Unpublished studies seen by EFSA were not only the core basis of the peer review, but based on a weight of evidence approach, these unpublished studies trumped the published studies used by IARC and thus led to an opposite conclusion.
We, Members of the European Parliament from different political groups, are very concerned by the ongoing re-approval process of glyphosate, the active substance in the most widely used herbicide.
We currently witness a major scientific controversy between the European Food Safety Agency (EFSA) and the International Agency for Research on Cancer of the World Health Organisation (IARC) with regard to the carcinogenicity of glyphosate.

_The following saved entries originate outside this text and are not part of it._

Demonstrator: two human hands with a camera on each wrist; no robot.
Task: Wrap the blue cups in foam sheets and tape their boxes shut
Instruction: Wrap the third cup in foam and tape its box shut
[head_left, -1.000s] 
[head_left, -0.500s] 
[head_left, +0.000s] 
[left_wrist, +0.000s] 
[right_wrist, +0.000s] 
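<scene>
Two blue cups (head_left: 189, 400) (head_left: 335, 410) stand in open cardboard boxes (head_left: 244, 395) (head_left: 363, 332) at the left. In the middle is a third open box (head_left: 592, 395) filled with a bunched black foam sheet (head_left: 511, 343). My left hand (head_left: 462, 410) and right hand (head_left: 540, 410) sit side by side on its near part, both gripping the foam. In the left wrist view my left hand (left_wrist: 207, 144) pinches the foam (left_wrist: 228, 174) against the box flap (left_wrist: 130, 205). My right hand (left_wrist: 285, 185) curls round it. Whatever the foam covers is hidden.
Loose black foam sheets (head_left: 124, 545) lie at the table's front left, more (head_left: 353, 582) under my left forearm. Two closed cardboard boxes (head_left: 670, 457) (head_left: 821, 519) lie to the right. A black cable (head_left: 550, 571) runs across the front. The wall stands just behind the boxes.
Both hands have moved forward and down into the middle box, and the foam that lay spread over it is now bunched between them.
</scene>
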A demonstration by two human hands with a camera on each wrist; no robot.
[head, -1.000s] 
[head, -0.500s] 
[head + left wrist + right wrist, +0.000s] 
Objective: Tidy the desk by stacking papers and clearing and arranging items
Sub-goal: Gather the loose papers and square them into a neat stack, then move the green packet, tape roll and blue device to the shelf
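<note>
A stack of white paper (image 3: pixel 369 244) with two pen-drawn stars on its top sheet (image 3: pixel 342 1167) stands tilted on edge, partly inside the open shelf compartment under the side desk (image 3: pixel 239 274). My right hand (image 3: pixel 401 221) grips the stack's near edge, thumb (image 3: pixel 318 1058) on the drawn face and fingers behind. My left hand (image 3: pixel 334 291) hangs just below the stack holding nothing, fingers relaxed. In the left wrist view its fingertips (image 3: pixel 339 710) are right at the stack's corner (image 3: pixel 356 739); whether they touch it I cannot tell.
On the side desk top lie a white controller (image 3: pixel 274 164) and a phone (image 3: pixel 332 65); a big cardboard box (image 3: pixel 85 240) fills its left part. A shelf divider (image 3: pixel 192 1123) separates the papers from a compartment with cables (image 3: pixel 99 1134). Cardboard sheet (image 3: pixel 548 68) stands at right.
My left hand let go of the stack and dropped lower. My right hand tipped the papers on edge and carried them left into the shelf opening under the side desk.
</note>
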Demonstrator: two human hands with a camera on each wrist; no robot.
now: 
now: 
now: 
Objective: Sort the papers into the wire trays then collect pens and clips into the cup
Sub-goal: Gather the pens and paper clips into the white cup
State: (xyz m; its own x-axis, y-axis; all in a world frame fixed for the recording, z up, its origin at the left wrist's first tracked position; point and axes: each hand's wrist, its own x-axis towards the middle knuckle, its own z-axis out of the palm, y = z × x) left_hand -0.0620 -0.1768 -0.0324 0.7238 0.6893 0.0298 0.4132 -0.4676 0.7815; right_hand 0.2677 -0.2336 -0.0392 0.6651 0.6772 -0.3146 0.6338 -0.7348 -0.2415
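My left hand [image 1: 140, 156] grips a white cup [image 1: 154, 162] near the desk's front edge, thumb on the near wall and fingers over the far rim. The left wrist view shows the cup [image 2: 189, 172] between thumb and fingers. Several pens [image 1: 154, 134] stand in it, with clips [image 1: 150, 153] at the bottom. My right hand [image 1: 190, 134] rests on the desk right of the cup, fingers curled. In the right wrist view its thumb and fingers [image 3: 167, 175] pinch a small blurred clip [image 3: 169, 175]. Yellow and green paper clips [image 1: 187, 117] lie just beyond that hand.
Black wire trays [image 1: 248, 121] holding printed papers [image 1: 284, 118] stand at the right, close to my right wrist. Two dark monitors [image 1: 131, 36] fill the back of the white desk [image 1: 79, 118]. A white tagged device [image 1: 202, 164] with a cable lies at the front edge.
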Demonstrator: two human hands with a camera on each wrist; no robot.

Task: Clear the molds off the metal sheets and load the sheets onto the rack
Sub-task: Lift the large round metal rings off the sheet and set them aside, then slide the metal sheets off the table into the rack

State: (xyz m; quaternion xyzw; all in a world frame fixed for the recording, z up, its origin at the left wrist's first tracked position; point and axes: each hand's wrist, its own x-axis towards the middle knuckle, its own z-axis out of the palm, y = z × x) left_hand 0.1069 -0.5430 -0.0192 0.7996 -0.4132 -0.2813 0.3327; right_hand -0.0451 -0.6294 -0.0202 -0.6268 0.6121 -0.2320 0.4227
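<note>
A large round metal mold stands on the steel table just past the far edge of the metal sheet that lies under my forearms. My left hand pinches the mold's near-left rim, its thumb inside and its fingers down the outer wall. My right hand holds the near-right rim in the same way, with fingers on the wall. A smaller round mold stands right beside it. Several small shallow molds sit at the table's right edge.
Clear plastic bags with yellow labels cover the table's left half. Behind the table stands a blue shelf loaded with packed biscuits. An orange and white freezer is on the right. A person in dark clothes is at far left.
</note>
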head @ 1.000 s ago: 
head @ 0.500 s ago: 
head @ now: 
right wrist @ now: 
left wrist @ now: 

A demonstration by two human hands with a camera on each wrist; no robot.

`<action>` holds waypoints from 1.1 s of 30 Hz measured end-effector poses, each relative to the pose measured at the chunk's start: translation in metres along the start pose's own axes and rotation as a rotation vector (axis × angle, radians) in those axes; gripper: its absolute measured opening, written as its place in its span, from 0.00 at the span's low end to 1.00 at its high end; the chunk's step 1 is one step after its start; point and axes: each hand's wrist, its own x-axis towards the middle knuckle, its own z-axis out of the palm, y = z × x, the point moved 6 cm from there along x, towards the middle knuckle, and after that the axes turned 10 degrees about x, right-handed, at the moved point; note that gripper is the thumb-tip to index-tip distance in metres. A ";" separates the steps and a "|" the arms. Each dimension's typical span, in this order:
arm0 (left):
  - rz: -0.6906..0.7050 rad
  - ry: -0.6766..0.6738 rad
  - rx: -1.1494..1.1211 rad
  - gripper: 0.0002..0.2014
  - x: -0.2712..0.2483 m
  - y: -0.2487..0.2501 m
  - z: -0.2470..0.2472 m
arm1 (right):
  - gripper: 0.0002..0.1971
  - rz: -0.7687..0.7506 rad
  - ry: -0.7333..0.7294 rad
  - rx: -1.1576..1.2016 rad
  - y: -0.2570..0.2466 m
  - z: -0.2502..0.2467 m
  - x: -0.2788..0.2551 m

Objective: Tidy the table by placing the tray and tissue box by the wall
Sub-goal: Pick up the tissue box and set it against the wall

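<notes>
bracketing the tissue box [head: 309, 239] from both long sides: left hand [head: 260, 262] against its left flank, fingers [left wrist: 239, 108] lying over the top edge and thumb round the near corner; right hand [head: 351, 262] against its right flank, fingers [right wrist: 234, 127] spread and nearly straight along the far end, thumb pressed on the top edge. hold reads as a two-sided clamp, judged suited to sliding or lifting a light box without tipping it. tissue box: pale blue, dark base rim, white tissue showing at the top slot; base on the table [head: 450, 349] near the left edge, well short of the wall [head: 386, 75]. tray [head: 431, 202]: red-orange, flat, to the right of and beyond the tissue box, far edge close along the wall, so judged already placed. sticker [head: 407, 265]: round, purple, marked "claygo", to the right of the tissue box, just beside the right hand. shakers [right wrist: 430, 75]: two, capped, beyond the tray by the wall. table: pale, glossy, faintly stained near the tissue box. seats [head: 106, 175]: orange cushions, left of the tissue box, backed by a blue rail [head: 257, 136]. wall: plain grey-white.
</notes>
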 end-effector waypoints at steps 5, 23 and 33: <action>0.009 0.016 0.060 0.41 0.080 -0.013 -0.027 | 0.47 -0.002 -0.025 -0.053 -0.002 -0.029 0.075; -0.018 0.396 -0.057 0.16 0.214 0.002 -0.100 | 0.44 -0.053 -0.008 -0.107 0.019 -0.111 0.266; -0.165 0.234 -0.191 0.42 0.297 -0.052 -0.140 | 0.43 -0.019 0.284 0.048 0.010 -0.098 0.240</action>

While IARC had concluded in March 2015 that glyphosate is a probable human carcinogen (category 2A), the EFSA peer review, based on the renewal assessment report by the rapporteur Member State (BfR), concluded in November 2015 that glyphosate is "unlikely to pose a carcinogenic hazard to humans and the evidence does not support classification with regard to its carcinogenic potential". Proper classification is crucial as it entails important regulatory consequences.
We do not have the necessary technical expertise to properly assess the detailed scientific arguments brought forward by either side with regard to the classification of glyphosate. However, we consider that there are some overarching problems that urgently need to be addressed.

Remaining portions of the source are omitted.